Scott Allen Johnson, Johnson Law Office, Wayzata, MN, for plaintiff.
William H. Rice, II, Meagher ■& Geer, Minneapolis, MN, Harold L. Witsaman, Ray Robinson Hanninen & Carle, Michael A. Snyder, Kristine L. Poole, Ray Robinson Carle Davies & Snyder, Chicago, IL, for defendants.

Opinion:
ORDER
RENNER, Senior District Judge.
Plaintiff Gamma-10 Plastics, Inc. moves for prejudgment interest on its verdict of $500,000 against American President Lines, Ltd. and American President Companies, Ltd. (collectively APL). The court awards Gamma-10 $308,417.
I. Background
Gamma-10's business was selling polypropylene resin, a raw material from which plastic products are molded. Gamma-10 purchased trim left over from the production of diapers and contracted with companies known as compounders to reprocess the trim into resin pellets. Gamma-10 then sold the resin to manufacturers of' plastic items.
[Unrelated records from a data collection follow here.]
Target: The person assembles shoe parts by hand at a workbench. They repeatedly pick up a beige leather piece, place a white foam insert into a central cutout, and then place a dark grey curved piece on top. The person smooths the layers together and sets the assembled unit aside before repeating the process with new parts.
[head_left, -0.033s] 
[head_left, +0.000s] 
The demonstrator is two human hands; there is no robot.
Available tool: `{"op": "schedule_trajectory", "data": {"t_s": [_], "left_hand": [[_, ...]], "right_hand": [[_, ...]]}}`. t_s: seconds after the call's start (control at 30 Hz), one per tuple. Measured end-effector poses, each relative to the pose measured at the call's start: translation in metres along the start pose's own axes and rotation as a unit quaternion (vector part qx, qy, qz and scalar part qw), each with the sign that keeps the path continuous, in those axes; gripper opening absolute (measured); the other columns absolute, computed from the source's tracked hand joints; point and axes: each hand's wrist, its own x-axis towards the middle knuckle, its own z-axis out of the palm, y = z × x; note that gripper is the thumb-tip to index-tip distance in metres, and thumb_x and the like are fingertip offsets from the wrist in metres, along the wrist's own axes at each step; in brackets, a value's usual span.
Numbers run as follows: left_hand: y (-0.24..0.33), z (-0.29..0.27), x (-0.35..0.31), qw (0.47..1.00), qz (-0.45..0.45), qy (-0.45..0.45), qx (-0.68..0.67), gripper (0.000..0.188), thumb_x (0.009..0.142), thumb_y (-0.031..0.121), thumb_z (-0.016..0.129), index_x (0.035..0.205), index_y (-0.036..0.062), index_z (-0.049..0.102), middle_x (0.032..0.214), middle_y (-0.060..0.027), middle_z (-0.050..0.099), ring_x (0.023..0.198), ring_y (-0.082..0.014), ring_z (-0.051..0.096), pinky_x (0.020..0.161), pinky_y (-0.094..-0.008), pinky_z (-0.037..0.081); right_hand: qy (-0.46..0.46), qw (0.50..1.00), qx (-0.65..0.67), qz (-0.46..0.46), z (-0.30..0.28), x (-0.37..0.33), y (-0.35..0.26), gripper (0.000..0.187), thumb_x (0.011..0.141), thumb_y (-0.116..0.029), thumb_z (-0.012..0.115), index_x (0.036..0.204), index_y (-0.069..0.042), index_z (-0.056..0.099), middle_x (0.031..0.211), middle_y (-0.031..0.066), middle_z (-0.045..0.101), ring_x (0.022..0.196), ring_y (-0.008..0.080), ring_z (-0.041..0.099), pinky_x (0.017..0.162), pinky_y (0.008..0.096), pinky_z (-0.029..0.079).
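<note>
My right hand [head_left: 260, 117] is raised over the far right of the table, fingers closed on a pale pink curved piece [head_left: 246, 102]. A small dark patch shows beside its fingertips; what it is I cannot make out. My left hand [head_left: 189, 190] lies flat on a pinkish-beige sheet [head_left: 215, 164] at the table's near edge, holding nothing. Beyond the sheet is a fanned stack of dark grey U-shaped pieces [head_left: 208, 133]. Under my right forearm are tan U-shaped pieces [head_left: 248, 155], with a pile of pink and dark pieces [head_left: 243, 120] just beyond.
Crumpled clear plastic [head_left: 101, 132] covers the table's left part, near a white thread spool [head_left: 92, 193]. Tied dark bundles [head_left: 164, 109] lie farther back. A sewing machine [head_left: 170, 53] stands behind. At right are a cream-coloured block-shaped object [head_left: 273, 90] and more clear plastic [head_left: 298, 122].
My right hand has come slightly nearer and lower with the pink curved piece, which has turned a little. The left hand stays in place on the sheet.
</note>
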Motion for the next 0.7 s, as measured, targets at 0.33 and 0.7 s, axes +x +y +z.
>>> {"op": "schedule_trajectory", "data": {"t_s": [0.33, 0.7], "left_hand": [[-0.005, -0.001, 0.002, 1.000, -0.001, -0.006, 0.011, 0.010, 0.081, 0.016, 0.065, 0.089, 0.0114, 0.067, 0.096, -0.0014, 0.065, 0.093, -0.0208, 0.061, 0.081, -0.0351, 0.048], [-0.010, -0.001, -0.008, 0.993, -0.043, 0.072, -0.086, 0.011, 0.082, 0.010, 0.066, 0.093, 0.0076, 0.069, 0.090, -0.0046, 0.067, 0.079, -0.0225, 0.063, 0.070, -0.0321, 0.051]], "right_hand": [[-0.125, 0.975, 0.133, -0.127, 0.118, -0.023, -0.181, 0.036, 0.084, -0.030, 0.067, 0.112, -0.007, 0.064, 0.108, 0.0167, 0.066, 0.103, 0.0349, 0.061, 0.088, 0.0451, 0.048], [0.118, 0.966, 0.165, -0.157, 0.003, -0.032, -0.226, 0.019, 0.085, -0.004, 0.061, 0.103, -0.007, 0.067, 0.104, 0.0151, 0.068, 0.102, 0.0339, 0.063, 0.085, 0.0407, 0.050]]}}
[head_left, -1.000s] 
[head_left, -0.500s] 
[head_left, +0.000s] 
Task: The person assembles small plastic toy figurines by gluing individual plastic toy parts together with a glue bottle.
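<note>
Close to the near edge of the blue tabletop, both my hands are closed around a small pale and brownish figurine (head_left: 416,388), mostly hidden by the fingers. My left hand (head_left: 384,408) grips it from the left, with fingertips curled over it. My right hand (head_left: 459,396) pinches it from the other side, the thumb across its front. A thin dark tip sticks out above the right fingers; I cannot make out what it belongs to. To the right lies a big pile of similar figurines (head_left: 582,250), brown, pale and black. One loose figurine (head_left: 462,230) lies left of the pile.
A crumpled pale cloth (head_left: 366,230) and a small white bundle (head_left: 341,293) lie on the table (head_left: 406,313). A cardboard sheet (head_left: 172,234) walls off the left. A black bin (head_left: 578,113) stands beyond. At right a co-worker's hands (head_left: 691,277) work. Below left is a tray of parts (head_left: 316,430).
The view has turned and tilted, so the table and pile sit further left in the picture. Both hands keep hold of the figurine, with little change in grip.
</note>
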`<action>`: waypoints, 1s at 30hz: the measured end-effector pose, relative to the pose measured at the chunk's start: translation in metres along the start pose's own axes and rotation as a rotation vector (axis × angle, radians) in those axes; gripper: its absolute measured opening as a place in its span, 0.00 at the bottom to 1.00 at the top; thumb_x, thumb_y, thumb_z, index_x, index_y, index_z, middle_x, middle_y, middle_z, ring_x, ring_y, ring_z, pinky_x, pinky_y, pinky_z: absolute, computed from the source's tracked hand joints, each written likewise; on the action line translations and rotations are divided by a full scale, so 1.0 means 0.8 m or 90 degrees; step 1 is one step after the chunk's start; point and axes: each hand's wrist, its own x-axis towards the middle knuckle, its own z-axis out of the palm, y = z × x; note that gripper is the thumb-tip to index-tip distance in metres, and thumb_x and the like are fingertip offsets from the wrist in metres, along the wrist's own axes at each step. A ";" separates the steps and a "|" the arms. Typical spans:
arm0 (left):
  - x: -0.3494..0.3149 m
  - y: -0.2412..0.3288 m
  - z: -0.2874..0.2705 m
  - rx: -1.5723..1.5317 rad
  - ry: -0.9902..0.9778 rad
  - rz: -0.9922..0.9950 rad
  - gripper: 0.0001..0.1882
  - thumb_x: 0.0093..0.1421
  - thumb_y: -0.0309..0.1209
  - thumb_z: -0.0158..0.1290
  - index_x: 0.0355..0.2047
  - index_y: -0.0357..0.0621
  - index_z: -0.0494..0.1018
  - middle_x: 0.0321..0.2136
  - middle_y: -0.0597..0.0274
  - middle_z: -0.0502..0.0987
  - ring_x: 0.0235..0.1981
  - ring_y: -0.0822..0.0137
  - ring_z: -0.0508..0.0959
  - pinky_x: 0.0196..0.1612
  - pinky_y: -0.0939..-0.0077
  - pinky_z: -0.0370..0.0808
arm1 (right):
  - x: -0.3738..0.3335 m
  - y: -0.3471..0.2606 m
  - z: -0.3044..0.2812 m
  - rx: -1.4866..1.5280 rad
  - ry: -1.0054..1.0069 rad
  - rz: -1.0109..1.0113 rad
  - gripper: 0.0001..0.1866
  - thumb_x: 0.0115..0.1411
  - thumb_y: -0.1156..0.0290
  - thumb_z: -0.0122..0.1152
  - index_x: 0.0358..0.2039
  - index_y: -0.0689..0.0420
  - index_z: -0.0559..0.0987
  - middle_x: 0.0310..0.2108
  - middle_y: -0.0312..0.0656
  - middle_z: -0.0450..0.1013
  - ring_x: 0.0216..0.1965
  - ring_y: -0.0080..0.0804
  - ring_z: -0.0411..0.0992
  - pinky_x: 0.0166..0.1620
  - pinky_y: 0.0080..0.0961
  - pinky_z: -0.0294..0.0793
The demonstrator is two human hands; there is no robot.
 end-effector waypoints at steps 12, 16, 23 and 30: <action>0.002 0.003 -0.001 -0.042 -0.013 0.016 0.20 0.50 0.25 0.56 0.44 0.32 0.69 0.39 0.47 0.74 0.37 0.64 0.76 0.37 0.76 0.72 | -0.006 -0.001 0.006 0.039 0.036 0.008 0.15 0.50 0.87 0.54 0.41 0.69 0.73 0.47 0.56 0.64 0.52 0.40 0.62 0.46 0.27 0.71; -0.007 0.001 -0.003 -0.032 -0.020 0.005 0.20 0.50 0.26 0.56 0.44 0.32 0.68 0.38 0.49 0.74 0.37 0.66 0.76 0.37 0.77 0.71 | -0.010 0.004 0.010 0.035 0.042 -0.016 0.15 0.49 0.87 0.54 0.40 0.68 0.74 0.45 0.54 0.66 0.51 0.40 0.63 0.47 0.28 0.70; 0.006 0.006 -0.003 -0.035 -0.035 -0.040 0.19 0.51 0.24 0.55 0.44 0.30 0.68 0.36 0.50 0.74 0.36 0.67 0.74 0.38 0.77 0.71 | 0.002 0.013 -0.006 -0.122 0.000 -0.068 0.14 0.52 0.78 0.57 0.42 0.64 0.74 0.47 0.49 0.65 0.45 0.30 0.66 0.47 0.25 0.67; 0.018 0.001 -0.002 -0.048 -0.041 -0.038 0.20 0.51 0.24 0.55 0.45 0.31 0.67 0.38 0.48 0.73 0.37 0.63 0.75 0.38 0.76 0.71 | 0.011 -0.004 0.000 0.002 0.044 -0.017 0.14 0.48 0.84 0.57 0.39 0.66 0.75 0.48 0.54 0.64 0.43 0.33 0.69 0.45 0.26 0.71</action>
In 1988 Gamma-10 contracted with a buyer in China, VIC International, for the sale of a quantity of resin. Gamma-10 and VIC International also had an agreement covering sales for five years into the future. Gamma-10 contracted with APL to transport the first installment of resin to China. This first installment consisted of a total of 22 twenty-ton containers in five shipments, and had a contract value of approximately $540,000. There were, to put it mildly, problems with these shipments, problems which Gamma-10 asserts led to its demise as a viable business entity.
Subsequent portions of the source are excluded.